Aim of the task:
Restate the lines word for word, from the first line of the records through the line containing "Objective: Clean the". Leave out the pictures and anything after that line.

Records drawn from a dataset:
Segment Open

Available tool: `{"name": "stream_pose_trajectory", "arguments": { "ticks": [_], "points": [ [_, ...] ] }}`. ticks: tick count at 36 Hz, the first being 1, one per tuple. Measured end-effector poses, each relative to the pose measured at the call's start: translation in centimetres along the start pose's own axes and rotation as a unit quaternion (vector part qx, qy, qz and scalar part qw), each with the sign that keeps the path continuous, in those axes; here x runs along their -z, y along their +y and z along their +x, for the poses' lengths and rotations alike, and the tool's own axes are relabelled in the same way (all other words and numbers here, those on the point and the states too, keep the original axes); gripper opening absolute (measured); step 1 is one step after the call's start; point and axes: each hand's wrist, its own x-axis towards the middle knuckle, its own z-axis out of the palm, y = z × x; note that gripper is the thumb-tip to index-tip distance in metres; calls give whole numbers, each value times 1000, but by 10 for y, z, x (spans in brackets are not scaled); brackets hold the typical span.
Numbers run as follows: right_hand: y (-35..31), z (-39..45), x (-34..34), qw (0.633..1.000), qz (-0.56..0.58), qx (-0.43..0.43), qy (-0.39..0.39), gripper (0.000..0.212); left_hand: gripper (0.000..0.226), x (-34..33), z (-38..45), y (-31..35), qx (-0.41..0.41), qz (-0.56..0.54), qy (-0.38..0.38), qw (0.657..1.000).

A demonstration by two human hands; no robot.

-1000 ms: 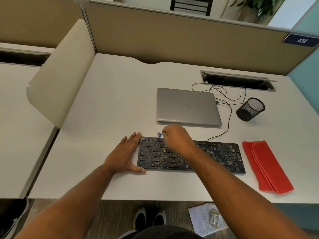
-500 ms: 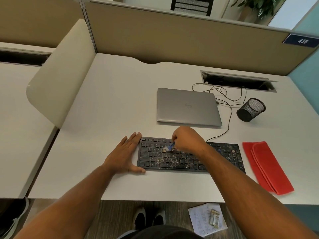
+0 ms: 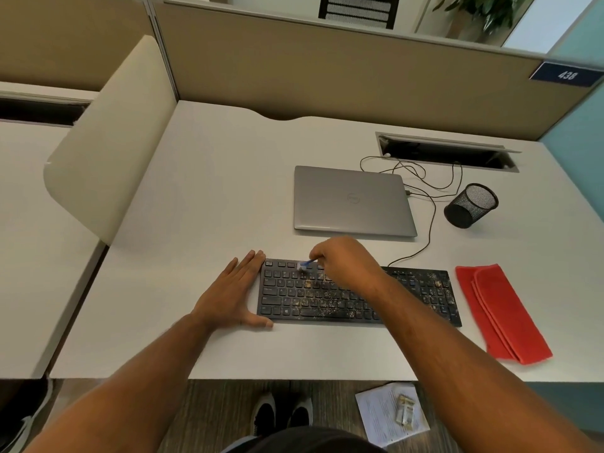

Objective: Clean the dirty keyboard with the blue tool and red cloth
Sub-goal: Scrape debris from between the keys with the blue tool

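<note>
Black keyboard [image 3: 327, 297] near front edge of white surface [image 3: 212, 191], keys speckled with crumbs. Right hand [image 3: 343, 261] pinches blue tool [image 3: 305, 263], tip on the upper-left keys. Left hand [image 3: 232, 291] flat, fingers straight, pressed against keyboard's left end. Red cloth [image 3: 500, 313] folded just right of keyboard. Closed laptop [image 3: 353, 201] behind, mesh cup [image 3: 470, 206] to its right.

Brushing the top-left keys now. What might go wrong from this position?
1. The blue tool sweeps near the keyboard back edge, so crumbs may scatter onto the desk toward the laptop.
2. Only the left hand braces the keyboard's left end; hard strokes may skid it.
3. The right hand hides keys beneath.
</note>
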Motion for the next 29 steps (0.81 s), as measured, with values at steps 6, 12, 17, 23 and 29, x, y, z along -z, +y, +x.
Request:
{"name": "stream_pose_trajectory", "arguments": {
  "ticks": [6, 12, 17, 23, 29],
  "points": [
    [6, -7, -3, 996, -74, -18, -37, 22, 148, 0, -1, 0, -2, 2, 7, 1000],
    [16, -7, 10, 995, -88, -45, -24, 10, 148, 0, 0, 0, -1, 6, 4, 1000],
    [6, -6, 7, 998, -57, -22, 3, 30, 148, 0, -1, 1, -1, 3, 3, 1000],
    [6, -13, -5, 998, -37, -35, -46, 22, 147, 0, -1, 1, 0, 4, 4, 1000],
    [4, -15, -3, 998, -12, -57, 24, 20, 147, 0, -1, 0, -1, 7, 2, 1000]
  ]
}}
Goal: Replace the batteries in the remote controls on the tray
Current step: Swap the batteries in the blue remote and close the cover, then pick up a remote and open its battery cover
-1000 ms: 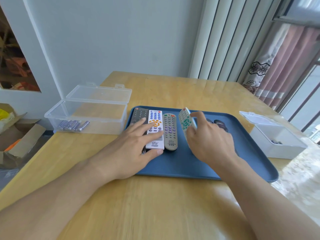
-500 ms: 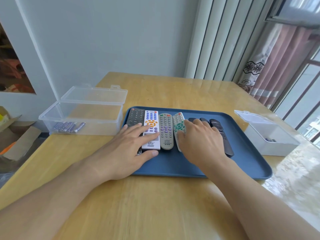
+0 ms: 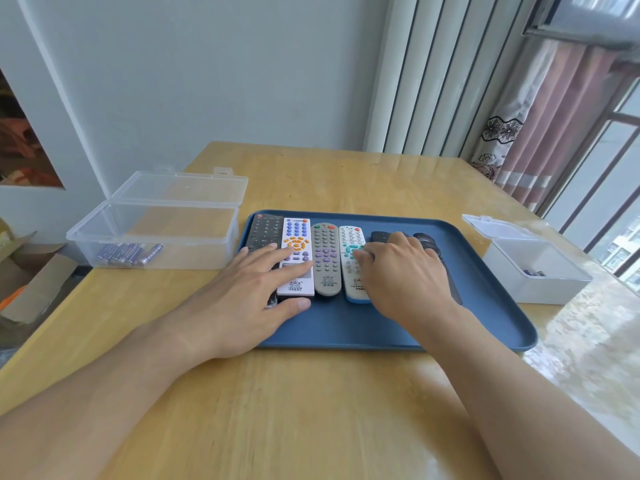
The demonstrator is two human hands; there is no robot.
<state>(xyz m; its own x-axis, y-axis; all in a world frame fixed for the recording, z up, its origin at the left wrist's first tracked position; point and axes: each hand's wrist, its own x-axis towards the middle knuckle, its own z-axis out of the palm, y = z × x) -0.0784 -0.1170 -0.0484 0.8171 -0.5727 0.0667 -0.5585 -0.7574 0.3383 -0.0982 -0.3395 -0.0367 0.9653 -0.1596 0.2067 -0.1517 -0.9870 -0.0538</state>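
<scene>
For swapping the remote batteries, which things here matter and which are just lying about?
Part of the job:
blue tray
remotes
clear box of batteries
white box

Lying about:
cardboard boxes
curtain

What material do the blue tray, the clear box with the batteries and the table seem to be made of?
The tray looks like matte plastic: even blue colour, rounded moulded rim, little glare. The clear box is probably thin hard plastic, since it is see-through with moulded latch tabs on its open lid. The table looks like light wood, or a wood-look surface, with visible grain and a smooth, slightly shiny finish.
</scene>
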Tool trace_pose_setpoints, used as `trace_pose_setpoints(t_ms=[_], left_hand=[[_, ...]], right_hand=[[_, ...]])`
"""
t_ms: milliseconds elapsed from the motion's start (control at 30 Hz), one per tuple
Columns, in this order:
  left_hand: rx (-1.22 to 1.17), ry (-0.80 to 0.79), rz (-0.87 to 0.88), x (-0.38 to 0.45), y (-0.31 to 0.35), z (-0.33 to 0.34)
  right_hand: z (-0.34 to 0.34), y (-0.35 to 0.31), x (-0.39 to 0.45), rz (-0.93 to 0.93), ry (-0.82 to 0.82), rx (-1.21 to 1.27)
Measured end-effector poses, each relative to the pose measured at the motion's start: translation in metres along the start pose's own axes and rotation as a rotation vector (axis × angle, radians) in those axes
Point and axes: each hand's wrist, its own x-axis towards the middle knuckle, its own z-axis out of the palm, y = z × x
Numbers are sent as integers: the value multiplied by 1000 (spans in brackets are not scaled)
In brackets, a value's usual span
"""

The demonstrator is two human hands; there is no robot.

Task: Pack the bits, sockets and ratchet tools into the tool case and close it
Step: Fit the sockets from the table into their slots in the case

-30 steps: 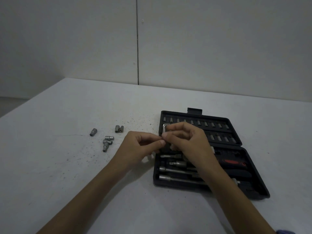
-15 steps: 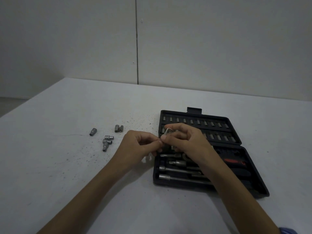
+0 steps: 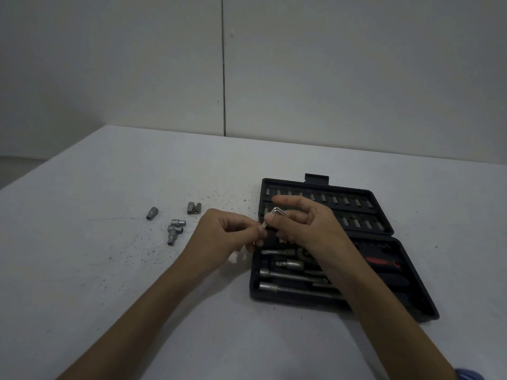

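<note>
A: Over the left edge of the open tool case (image 3: 381, 266), both hands are pinched on one small bent metal piece, a hex key (image 3: 276, 212) by the look of it. The left hand (image 3: 223, 237) grips its lower end, the right hand (image 3: 304, 223) its bend, with the other fingers spread

B: Where might that go wrong?

A: It's thin and held only by fingertips, so if it slips between hands it could drop among the extension bars (image 3: 290, 275) in the lower tray, or bounce onto the desk (image 3: 109, 283)

B: And the rest?

A: Loose sockets (image 3: 175, 230) lie on the desk well left of the case, one (image 3: 151, 213) apart from the others. I'd judge they could roll when grabbed, and any piece seated crooked would stop the lid with the bits (image 3: 347, 200) from closing
</note>
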Motion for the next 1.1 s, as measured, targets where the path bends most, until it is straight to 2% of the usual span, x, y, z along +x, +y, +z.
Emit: trace_pose_setpoints(t_ms=[167,900,1000,1100], left_hand=[[45,-39,-1,-1,1,1],[-14,-17,-29,-2,6,-1],[-31,3,-43,-2,5,-2],[-28,13,-48,-2,4,-3]], right_hand=[[-5,-4,-2,20,-118,-86],[-10,-5,3,81,-4,191],[-14,-8,1,63,3,126],[-14,-8,-1,-10,-23,-62]])
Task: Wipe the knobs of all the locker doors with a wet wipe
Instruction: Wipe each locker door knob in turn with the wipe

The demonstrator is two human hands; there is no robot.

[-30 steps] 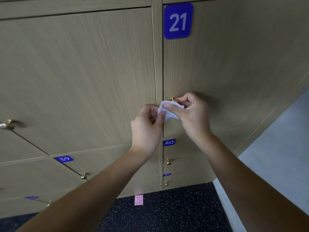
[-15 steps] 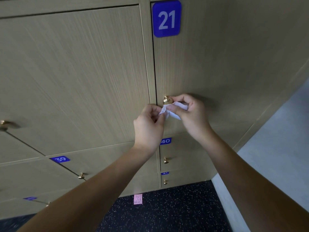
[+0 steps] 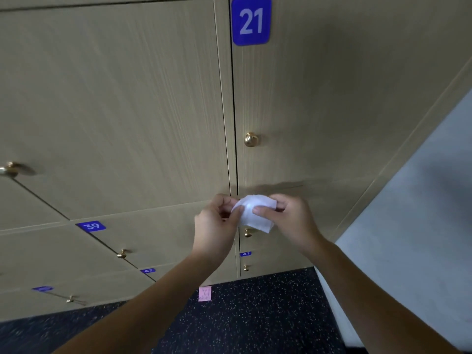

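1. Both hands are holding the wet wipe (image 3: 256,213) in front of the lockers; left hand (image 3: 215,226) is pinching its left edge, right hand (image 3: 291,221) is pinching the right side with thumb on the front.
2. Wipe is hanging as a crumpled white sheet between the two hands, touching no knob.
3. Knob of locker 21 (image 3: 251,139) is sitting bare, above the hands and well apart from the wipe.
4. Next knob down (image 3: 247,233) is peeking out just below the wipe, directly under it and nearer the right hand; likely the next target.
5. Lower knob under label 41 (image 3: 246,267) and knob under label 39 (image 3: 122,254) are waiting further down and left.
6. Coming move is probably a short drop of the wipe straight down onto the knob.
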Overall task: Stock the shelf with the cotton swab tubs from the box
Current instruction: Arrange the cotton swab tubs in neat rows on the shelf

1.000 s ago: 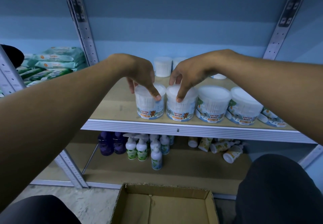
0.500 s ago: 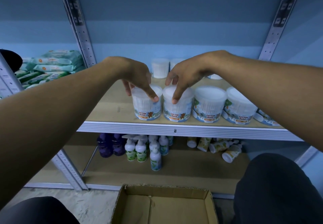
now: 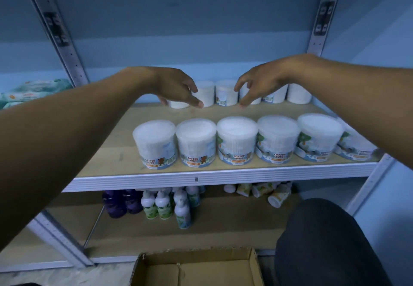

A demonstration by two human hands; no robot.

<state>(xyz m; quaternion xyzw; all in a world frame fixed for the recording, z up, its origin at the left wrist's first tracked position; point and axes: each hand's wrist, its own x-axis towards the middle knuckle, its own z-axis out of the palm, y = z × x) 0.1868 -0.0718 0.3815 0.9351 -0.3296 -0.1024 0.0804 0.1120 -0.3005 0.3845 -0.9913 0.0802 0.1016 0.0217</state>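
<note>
Several clear cotton swab tubs with white lids stand in a front row on the wooden shelf [image 3: 107,158]; the leftmost tub [image 3: 155,143] and the one beside it [image 3: 196,142] are nearest my hands. More tubs [image 3: 225,94] line the back of the shelf. My left hand [image 3: 176,90] hovers above the shelf with loosely bent fingers, holding nothing. My right hand [image 3: 257,85] hovers the same way, a gap apart from the left. Neither touches a tub. The cardboard box [image 3: 196,268] lies open at the bottom, and the part I see holds nothing.
Pump bottles [image 3: 163,205] and purple bottles [image 3: 120,203] stand on the lower shelf, with toppled tubes [image 3: 268,192] to the right. Green wipe packs [image 3: 33,89] lie on the left shelf. Grey metal uprights [image 3: 55,33] frame the bay. My dark-clad knee [image 3: 324,241] is at lower right.
Both hands let go of the two left front tubs and rose up and back above the shelf. The view shifted, showing the full front row.
</note>
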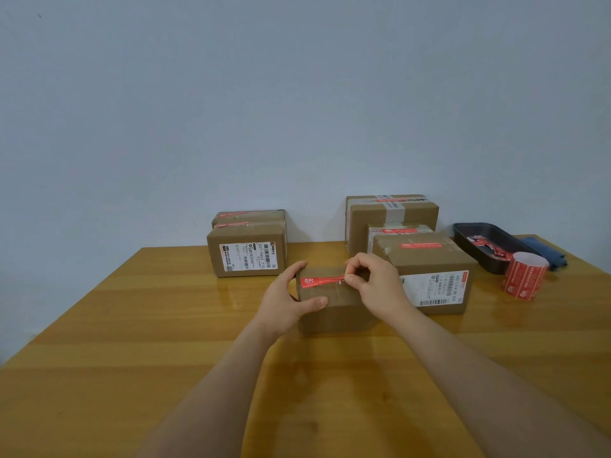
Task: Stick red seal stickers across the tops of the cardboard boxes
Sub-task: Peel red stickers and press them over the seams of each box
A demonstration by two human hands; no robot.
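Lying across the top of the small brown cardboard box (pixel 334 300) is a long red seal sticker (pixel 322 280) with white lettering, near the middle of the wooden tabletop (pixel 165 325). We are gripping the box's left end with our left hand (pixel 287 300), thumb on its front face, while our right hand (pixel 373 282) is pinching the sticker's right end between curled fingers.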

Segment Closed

Result:
Available tool: `{"name": "stream_pose_trajectory", "arguments": { "ticks": [_], "points": [ [_, ...] ] }}`. ticks: tick count at 36 Hz, the first being 1, one per tuple. Measured end-effector poses, each relative to the pose measured at the call's start: translation in centimetres along the start pose's own axes and rotation as a unit quaternion (vector part qx, qy, qz and scalar part qw), each with the sign that keeps the path continuous, in those axes; here x runs along their -z, y along their +y and z along their +x, for the poses' lengths and rotations alike, and the tool's own axes are relabelled in the same way (all other words and numbers here, those on the point and the states too, keep the original axes); gripper opening absolute (measured); step 1 is one step after the call's start; point and axes: each hand's wrist, its own x-axis towards the middle knuckle, its own z-axis out of the palm, y = z × x; note that gripper is the thumb-tip to index-tip distance in metres; calls give whole numbers, each value times 1000, but by 10 for y, z, x (spans in brackets are not scaled); brackets hold the typical span.
Numbers run as follows: right_hand: y (-35..31), z (-39..45), x (-34..34), qw (0.633..1.000), qz (-0.56..0.58), qx (-0.43..0.43), qy (-0.39..0.39), gripper (0.000..0.212); left_hand: gripper (0.000..0.226), x (-34..33), z (-38..45), y (-31..35), qx (-0.41..0.41), qz (-0.56..0.54), qy (-0.38..0.38), qw (0.657..1.000).

A demonstration by two human hands; no robot.

-1000 ms: 
-500 ms: 
+0 ms: 

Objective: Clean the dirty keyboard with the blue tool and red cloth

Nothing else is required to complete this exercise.